Date of Conferral







Scott Wowra


Emerging adults are motivated to form intimate relationships and explore their relational identity. Little is known, however, about the development of relational identity in emerging adults. Given that external influences such as movies can impact how people view relationships, and that emerging adults are more likely to watch movies than other forms of media, it is essential to explore the relationship between movies and relational identity in emerging adults. The purpose of this quantitative, nonexperimental study was to examine the relationship between relational identity, gender, and the preference for romance movies among emerging adults. The theoretical foundations for the study were Erikson’s psychosocial development theory, Arnett’s theory of emerging adults, and Cheek and Cheek’s tetrapartite model of self. A total of 158 participants were recruited through SurveyMonkey Audience. A 2x2 factorial analysis of variance was used to analyze how romance movie preferences (low, high) and gender (female, male) interacted on relational identity.
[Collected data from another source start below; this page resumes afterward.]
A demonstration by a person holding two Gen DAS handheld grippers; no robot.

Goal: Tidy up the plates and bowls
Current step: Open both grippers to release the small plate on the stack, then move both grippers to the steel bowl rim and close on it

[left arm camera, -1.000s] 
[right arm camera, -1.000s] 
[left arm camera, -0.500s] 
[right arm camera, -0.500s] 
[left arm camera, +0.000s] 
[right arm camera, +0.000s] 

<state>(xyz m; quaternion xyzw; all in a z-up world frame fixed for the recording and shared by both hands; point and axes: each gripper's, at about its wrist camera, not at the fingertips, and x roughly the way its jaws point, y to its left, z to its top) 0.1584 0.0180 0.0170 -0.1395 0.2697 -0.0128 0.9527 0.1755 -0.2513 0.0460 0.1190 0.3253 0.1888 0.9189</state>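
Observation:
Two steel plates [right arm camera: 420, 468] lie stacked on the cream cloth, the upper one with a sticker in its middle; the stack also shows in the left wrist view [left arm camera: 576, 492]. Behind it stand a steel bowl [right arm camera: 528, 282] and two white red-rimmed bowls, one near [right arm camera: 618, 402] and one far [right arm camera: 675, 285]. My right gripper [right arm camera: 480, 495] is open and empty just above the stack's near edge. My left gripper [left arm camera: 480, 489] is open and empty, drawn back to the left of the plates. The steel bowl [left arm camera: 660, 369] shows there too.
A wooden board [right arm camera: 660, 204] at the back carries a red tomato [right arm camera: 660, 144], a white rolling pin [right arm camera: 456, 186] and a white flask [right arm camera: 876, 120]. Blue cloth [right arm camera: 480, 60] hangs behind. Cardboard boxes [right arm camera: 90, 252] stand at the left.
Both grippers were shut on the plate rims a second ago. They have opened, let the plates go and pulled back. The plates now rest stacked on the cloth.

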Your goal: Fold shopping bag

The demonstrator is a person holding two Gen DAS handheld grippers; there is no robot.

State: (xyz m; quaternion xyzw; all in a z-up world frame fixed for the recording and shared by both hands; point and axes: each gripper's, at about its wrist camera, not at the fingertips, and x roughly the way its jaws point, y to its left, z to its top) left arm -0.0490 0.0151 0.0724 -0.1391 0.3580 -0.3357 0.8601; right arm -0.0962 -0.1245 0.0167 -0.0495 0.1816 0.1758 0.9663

The findings revealed a significant main effect with a small effect size of movie preference on relational identity; high romance movie preference was associated with a higher relational identity. The study may benefit a wide range of people, including future researchers, people who work on movies, and people who enjoy watching movies. Professionals in the counseling field may also benefit from the study, especially counselors who are involved in couples’ therapy and counselors who practice cinematherapy.